### GIVEN DATA
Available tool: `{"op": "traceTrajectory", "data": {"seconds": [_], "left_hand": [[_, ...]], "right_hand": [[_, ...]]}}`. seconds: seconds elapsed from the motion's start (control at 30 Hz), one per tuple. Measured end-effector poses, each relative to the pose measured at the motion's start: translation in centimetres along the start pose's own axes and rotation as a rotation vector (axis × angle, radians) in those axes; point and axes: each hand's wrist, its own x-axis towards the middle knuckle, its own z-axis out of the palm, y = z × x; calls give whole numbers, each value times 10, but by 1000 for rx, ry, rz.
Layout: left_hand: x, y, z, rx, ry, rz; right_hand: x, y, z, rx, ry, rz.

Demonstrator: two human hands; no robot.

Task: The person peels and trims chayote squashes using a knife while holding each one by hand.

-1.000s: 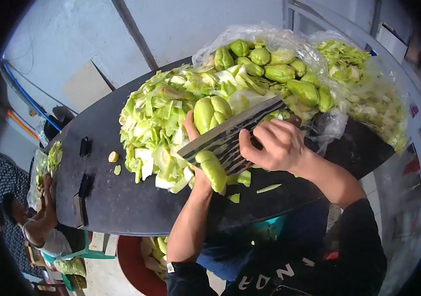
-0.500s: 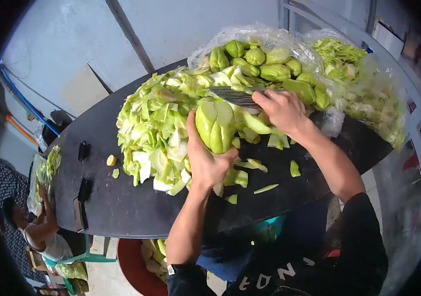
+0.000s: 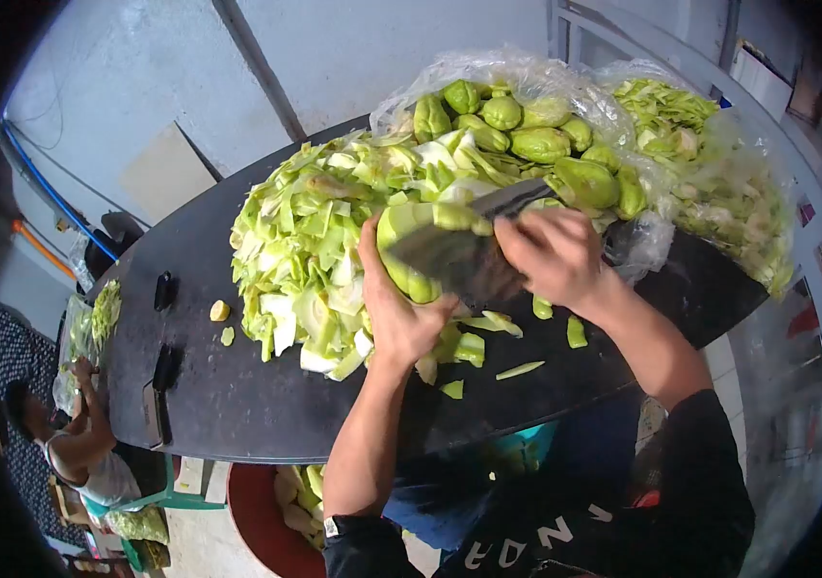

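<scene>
My left hand (image 3: 397,323) is wrapped round a pale green chayote (image 3: 413,282), holding it upright over the dark table (image 3: 247,414). In my right hand (image 3: 560,258) is a knife (image 3: 454,255), its wide blade smeared by motion and lying across the chayote's front. A strip of green peel (image 3: 459,218) shows along the top of the blade. Just left of and behind the chayote rises a big heap of cut green and white slices (image 3: 305,226). Loose scraps (image 3: 469,349) lie near my left wrist.
Whole chayotes (image 3: 538,144) fill an open clear plastic bag at the back. Right of it stands another bag of shredded greens (image 3: 719,193). Black objects (image 3: 164,291) lie at the table's left. Below the front edge is a red tub (image 3: 249,525). Another person (image 3: 93,458) sits far left.
The knife has swung down and left from above the chayote to across its front. My right hand has moved slightly down; my left hand still grips the chayote.
</scene>
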Motion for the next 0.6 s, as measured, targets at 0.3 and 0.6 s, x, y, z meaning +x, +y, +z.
{"op": "traceTrajectory", "data": {"seconds": [0.3,0.6], "left_hand": [[-3,10,2,-33,-8,-138],[-8,11,4,8,-17,-109]], "right_hand": [[-12,10,9,-97,-79,198],[-12,21,15,-84,-285,464]]}}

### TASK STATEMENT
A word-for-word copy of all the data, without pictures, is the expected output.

### EXPECTED ANSWER
Available tool: `{"op": "traceTrajectory", "data": {"seconds": [_], "left_hand": [[_, ...]], "right_hand": [[_, ...]]}}`. seconds: seconds elapsed from the motion's start (control at 30 Hz), one per tuple. Measured end-effector poses, each relative to the pose measured at the motion's start: translation in centimetres along the start pose's own axes and rotation as a rotation vector (axis × angle, radians) in those axes; point and axes: each hand's wrist, its own x-axis towards the middle knuckle, its own z-axis out of the palm, y = z × x; calls give whole numbers, each value times 10, but by 1000 for rx, ry, rz.
Layout: left_hand: x, y, z, rx, ry, rz; right_hand: x, y, z, rx, ry, rz.

Demonstrator: two human hands; no robot.

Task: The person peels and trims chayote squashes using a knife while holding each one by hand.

-1.000s: 
-0.500s: 
+0.000s: 

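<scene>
My left hand (image 3: 397,323) is wrapped round a pale green chayote (image 3: 413,282), holding it upright over the dark table (image 3: 247,414). In my right hand (image 3: 560,258) is a knife (image 3: 454,255), its wide blade smeared by motion and lying across the chayote's front. A strip of green peel (image 3: 459,218) shows along the top of the blade. Just left of and behind the chayote rises a big heap of cut green and white slices (image 3: 305,226). Loose scraps (image 3: 469,349) lie near my left wrist.
Whole chayotes (image 3: 538,144) fill an open clear plastic bag at the back. Right of it stands another bag of shredded greens (image 3: 719,193). Black objects (image 3: 164,291) lie at the table's left. Below the front edge is a red tub (image 3: 249,525). Another person (image 3: 93,458) sits far left.
The knife has swung down and left from above the chayote to across its front. My right hand has moved slightly down; my left hand still grips the chayote.
</scene>
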Motion for the next 0.6 s, as measured, targets at 0.3 and 0.6 s, x, y, z meaning +x, +y, +z.
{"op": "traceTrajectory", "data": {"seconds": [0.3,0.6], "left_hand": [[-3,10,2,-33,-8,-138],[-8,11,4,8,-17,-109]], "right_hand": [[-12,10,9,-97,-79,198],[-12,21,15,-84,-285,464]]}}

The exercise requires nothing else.